I am trying to reproduce missuse’s working answer for pulling out predictions from caret’s train function. I am using eleastic net and just cannot get it.
Here is a reproducible example:
require(caret)
require(glmnet)
x = matrix(rnorm(100 * 20), 100, 20)
set.seed(3)
g = sample(c(0,1), 100, replace = TRUE)
df = as.data.frame(x)
g_f = as.factor(g)
df$g_f = g_f
train_control <- trainControl(
method="cv",
number = 3,
savePredictions = T)
sorozat = seq(0, 1, 0.25)
search_grid <- expand.grid(
alpha = sorozat,
lambda = sorozat )
set.seed(3)
fit2 <- train(g_f ~ .,
data = df,
trControl = train_control,
tuneGrid = search_grid,
preProc = c("BoxCox", "center", "scale"),
method = "glmnet")
And my attempt, which gives an error:
prediction2 <- predict(fit2$finalModel,
data = predict(fit2$preProcess,
df))$prediction
Error in predict.glmnet(fit2$finalModel, data = predict(fit2, df)) : You need to supply a value for 'newx'
Below is how I can get a prediction. But how can I be sure if it's the right one if its confusion matrix:
# CM ver.1
pred_f = predict(fit2, df)
cm = as.data.frame(pred_f)
cm$g = g_f
table(cm)
g
pred_f 0 1
0 29 9
1 15 47
is different from the one provided by the model?
# CM ver.2
confusionMatrix(fit2)$table
Reference
Prediction 0 1
0 23 16
1 21 40
Thanks in advance for any help!
Edit: Added the output of confusion matrices.
The linked answer does not work for glmnet since predict.glmnet
has some peculiarities:
the data argument to predict.glmnet
is called newx
and must be a matrix.
Apart from that this predict function uses all fitted lambda to create predictions, so if you want the best one you must specify so. Additionally it is advisable to set the response to your linking:
using your example the optimal fit values were alpha = 0.5 and lambda = 0.25. The alpha is set inside the model but the lambda must be specified during prediction.

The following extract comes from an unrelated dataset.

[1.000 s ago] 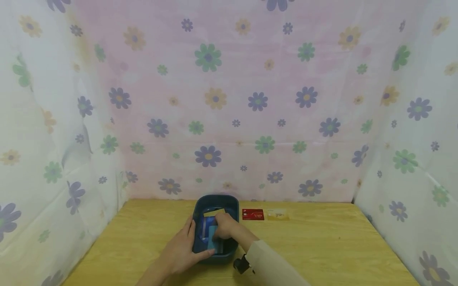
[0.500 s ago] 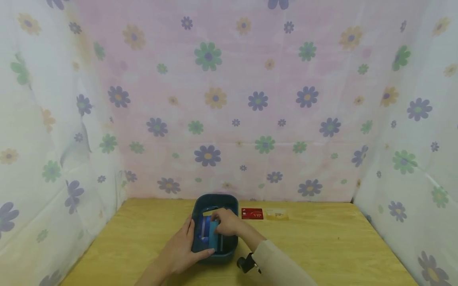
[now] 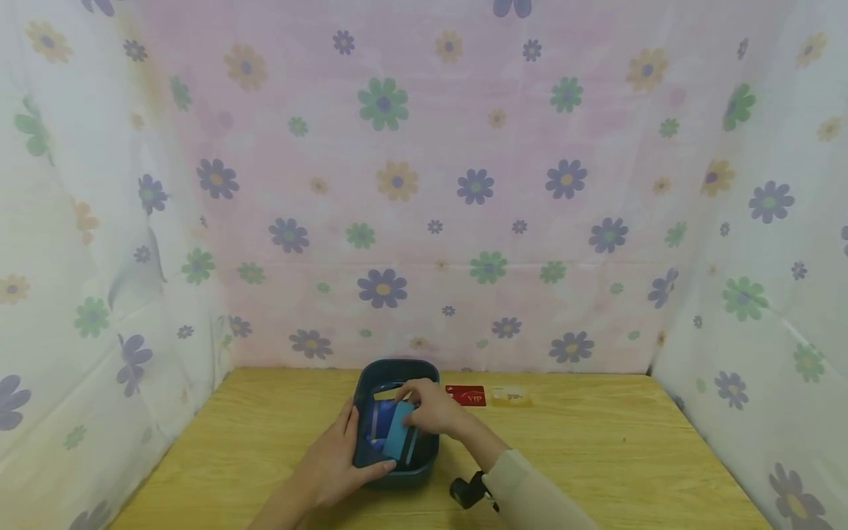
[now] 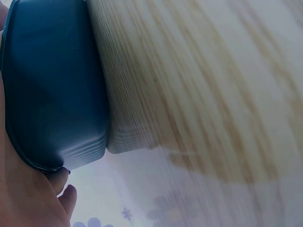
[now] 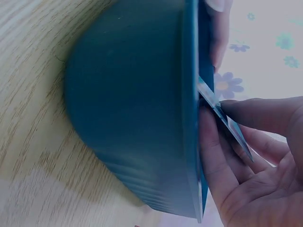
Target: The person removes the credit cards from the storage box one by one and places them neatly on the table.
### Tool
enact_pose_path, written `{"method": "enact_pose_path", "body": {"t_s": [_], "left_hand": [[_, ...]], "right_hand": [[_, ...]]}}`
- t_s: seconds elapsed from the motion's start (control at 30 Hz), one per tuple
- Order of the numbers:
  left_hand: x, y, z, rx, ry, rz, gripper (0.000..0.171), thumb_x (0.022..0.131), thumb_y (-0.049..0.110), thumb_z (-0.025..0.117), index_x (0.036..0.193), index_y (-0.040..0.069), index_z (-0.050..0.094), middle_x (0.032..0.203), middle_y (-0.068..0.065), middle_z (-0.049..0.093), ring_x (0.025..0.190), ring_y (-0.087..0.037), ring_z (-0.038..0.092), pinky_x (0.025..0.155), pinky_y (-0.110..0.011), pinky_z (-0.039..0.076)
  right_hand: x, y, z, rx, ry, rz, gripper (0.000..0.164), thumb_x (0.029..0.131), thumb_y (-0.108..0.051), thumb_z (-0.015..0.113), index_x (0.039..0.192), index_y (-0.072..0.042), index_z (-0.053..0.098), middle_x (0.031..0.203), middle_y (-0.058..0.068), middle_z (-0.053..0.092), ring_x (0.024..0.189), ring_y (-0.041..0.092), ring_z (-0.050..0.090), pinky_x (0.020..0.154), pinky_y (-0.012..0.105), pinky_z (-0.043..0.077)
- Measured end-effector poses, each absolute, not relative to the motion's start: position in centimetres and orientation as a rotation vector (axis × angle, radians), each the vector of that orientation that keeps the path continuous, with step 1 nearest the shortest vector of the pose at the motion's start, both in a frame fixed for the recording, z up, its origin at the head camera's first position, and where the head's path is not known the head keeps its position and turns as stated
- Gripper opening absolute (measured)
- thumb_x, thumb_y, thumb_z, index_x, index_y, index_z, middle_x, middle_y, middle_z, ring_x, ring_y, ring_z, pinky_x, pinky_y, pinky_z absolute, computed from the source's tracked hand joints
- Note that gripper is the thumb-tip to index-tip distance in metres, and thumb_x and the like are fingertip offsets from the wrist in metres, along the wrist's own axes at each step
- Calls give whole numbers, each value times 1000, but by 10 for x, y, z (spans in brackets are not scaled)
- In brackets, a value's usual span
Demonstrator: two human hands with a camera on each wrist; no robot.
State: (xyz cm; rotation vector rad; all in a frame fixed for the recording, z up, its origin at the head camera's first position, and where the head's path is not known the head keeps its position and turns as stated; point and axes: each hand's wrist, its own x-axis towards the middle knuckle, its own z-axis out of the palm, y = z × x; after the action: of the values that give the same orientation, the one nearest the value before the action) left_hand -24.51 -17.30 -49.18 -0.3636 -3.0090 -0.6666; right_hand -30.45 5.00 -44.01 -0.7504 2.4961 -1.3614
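Note:
A deep dark teal plastic basin (image 3: 397, 480) stands on the table, its outer wall filling much of both wrist views. My left hand (image 3: 331, 449) grips its left side, thumb over the near rim. Over the basin's opening, my right hand (image 3: 437, 408) pinches a light blue card (image 3: 400, 434) with a black stripe between thumb and fingers. In the right wrist view that card (image 5: 232, 127) is tilted, one end at the rim. Inside the basin lie a dark blue card (image 3: 381, 418) and a yellow card (image 3: 383, 395), both partly hidden.
Right of the basin, a red VIP card (image 3: 467, 396) and a pale yellow card (image 3: 511, 397) lie side by side on the wood-grain table (image 3: 596, 456). Flower-print sheets (image 3: 450, 206) enclose the back and both sides. A small black camera (image 3: 467, 492) sits at the right wrist.
My right hand has drawn back to the right and up from inside the basin, lifting and tilting the light blue card. The left hand keeps its grip on the basin.

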Motion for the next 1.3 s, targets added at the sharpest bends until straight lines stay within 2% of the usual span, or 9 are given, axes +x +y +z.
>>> {"method": "enact_pose_path", "body": {"t_s": [0.27, 0.37, 0.47, 0.6, 0.83, 0.97, 1.1, 1.3], "left_hand": [[-248, -173, -494, -364, -2996, -677, 130, 78, 88, 56, 158, -10, 24, 168, -26, 12, 147, -48, 33, 113, -60, 38], [-248, -173, -495, -352, -3000, -666, 131, 77, 90, 55, 158, -9, 24, 168, -25, 13, 147, -47, 33, 113, -60, 38], [-247, -173, -494, -332, -3010, -660, 133, 76, 91, 55, 158, -9, 24, 168, -25, 14, 147, -47, 33, 113, -60, 38], [-246, -173, -494, -322, -3019, -659, 132, 76, 90, 57, 158, -9, 24, 168, -25, 14, 146, -48, 34, 112, -62, 38], [-247, -172, -494, -332, -3016, -651, 131, 77, 88, 58, 159, -8, 23, 169, -25, 13, 148, -48, 31, 114, -61, 36], [-247, -172, -494, -338, -3013, -645, 131, 77, 88, 59, 158, -8, 23, 168, -25, 14, 148, -48, 32, 114, -61, 36], [-247, -172, -495, -341, -3015, -646, 131, 77, 88, 59, 159, -8, 23, 168, -25, 13, 148, -48, 31, 115, -61, 35], [-247, -172, -495, -342, -3018, -656, 131, 77, 88, 59, 159, -8, 22, 169, -25, 12, 148, -48, 31, 114, -61, 35]], "right_hand": [[-302, 70, -438, -741, 2547, -1484, 29, 90, 3, 73, 117, -7, 68, 107, 14, 61, 72, 20, 62, 62, 43, 61], [-303, 77, -440, -720, 2549, -1544, 29, 89, 4, 73, 117, -5, 67, 102, 14, 63, 74, 21, 63, 64, 44, 60], [-304, 83, -442, -692, 2547, -1596, 30, 89, 6, 72, 117, -5, 66, 97, 13, 64, 73, 22, 64, 62, 40, 60], [-306, 91, -444, -677, 2577, -1618, 32, 89, 7, 71, 118, -7, 66, 102, 14, 63, 79, 22, 64, 62, 34, 60], [-306, 106, -448, -716, 2659, -1626, 34, 86, 11, 68, 118, 2, 63, 110, 18, 64, 93, 28, 63, 69, 36, 58], [-305, 113, -453, -722, 2681, -1631, 33, 87, 11, 69, 119, 6, 64, 113, 20, 65, 91, 29, 65, 70, 35, 59], [-305, 117, -457, -677, 2649, -1670, 33, 87, 10, 70, 119, 4, 65, 113, 21, 65, 91, 29, 64, 69, 34, 60], [-305, 121, -460, -612, 2504, -1781, 36, 88, 13, 67, 123, 6, 62, 117, 24, 64, 91, 29, 66, 72, 49, 63]]}}
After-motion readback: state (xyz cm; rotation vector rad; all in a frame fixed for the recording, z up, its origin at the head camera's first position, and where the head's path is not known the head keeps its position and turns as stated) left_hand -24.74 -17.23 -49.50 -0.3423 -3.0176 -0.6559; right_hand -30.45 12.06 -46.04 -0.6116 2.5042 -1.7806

But first we must preprocess the test data (same as in the linked answer):
predict(fit2$preProcess, df)
this however returns a data frame with the class column, so in order to supply it to predict.glmnet
the response column (factor) must be removed and the data frame converted to a matrix:
as.matrix(predict(fit2$preProcess, df)[,-21])
Now to call predict.glmnet
with the optimal lambda of 0.25 setting the prediction type to class:
library(glmnet)
prediction2 <- predict(fit2$finalModel,
newx = as.matrix(predict(fit2$preProcess,
df)[,-21]),
type = "class",
s = 0.25)
head(prediction2)
1
[1,] "0"
[2,] "1"
[3,] "0"
[4,] "0"
[5,] "0"
[6,] "0"
EDIT: to answer the edited question about confusion matrix differences.
When you call confusionMatrix
on the output of train
then the resulting matrix is obtained from the out of fold predictions during resampling - is less biased since these are test set predictions.
When you fit a model on all of the data (this is fit2$finalModel
) and use it to predict on the same data you are creating train set predictions - has a lot of bias since the model was fit using these observations. This is the reason the off diagonal sum is much less in this case compared to calling confusionMatrix
on fit2
. This is sometimes referred to overfitting - the model predicts much better the data it has already seen.
In short
`confusionMatrix(fit2)`
produces a confusion matrix from the out of fold predictions. This can be used as a metric for model selection.
while
confusionMatrix(as.factor(prediction2), g_f)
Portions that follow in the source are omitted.